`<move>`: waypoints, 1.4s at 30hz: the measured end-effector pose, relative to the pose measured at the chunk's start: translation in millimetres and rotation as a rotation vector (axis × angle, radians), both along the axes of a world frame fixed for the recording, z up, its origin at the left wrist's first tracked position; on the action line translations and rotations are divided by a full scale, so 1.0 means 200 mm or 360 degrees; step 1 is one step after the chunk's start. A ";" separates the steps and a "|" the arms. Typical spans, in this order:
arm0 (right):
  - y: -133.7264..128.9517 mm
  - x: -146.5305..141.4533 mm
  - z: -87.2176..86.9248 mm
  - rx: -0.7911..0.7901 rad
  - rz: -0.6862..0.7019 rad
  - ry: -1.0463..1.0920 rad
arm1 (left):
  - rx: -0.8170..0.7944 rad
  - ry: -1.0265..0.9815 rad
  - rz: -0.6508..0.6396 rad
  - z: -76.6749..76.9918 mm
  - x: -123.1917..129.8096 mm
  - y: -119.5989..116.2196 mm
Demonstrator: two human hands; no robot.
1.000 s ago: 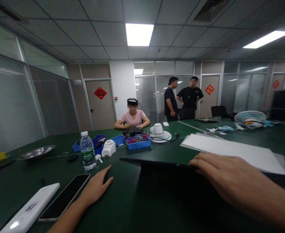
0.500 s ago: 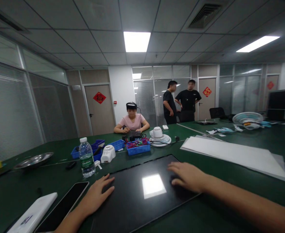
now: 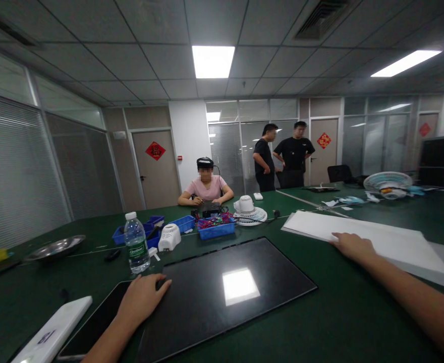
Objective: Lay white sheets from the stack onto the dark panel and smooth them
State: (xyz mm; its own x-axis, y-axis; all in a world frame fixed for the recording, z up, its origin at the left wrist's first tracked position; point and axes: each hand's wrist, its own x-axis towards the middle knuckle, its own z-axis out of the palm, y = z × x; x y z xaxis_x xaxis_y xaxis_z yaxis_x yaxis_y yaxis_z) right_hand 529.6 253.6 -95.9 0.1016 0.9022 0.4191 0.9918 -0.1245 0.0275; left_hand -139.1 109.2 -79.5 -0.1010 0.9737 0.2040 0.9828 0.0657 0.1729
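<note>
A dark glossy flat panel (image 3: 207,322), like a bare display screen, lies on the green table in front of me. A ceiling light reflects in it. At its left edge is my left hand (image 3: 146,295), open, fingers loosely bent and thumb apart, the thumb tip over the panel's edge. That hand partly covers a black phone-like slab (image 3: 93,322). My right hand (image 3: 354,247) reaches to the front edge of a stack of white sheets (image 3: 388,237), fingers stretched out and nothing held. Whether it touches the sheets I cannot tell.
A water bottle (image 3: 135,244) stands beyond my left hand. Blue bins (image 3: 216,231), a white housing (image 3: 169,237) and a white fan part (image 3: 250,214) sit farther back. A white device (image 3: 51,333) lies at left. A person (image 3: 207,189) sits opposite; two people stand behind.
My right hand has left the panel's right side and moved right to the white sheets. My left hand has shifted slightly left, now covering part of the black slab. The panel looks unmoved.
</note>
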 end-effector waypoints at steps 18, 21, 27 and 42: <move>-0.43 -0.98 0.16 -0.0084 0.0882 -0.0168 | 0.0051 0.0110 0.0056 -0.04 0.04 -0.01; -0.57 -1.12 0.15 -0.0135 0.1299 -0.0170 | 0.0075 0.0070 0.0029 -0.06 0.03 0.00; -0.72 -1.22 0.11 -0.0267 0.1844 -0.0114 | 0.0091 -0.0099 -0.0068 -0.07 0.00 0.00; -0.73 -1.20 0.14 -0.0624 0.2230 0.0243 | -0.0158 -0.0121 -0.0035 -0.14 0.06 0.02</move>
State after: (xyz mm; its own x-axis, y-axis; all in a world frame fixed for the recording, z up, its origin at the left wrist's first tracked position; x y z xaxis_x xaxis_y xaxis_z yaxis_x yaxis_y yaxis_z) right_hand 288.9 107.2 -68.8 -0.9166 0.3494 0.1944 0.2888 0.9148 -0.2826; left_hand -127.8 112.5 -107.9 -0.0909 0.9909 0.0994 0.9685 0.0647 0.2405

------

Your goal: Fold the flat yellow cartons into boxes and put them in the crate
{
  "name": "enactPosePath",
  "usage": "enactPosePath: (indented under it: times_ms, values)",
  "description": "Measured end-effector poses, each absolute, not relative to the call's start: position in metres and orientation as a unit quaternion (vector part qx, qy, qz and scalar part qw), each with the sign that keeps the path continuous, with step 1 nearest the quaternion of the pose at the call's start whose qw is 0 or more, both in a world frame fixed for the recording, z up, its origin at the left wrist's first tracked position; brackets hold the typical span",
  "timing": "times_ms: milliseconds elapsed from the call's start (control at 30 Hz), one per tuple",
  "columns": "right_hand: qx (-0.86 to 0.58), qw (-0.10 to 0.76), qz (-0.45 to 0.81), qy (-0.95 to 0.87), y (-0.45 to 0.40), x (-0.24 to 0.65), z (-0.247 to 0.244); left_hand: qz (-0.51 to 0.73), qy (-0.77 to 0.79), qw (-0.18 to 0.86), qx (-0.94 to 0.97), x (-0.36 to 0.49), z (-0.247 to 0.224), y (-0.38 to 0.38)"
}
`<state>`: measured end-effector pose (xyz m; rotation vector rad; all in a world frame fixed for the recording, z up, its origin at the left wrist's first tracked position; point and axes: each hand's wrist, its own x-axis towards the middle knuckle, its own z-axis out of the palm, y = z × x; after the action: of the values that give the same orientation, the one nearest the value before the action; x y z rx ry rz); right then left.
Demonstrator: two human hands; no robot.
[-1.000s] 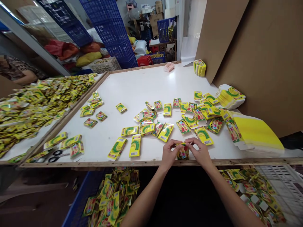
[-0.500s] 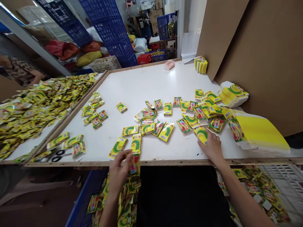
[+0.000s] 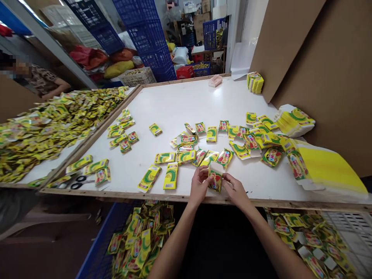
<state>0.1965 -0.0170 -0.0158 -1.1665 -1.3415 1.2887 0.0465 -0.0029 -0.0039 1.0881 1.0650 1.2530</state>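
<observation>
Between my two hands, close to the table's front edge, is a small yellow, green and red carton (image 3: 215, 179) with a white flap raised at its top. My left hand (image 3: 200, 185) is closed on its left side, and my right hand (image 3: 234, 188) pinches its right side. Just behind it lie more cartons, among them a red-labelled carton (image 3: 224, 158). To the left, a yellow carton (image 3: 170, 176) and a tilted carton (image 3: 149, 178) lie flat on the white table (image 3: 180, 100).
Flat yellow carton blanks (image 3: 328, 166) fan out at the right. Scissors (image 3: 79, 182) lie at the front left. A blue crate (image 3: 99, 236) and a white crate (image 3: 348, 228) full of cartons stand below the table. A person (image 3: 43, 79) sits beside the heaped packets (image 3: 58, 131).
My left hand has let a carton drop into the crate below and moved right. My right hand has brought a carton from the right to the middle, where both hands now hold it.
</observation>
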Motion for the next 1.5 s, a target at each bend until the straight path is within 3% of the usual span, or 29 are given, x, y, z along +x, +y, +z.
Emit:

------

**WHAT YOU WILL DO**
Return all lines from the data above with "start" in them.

**RESULT BELOW**
`<move>`: waypoints, 1.4s at 30hz: the measured end-effector pose, relative to the pose measured at the chunk's start: translation in millimetres and rotation as a rotation vector (axis × angle, radians), both along the axes of a world frame fixed for the recording, z up, its origin at the left wrist's first tracked position; on the action line translations and rotations are divided by a full scale, so 1.0 means 200 mm or 360 degrees; step 1 is one step after the chunk's start. A ";" separates the steps and a "|" the arms. Typical spans, in this order:
  "description": "Measured end-effector poses, each absolute, not relative to the call's start: position in metres and orientation as a unit quaternion (vector part qx, qy, qz and scalar part qw), each with the sign that keeps the path continuous, with step 1 nearest the quaternion of the pose at the call's start whose qw is 0 or more, both in a world frame fixed for the recording, z up, its origin at the left wrist's first tracked position; brackets hold the typical span",
  "timing": "times_ms: milliseconds elapsed from the call's start (control at 30 Hz), one per tuple",

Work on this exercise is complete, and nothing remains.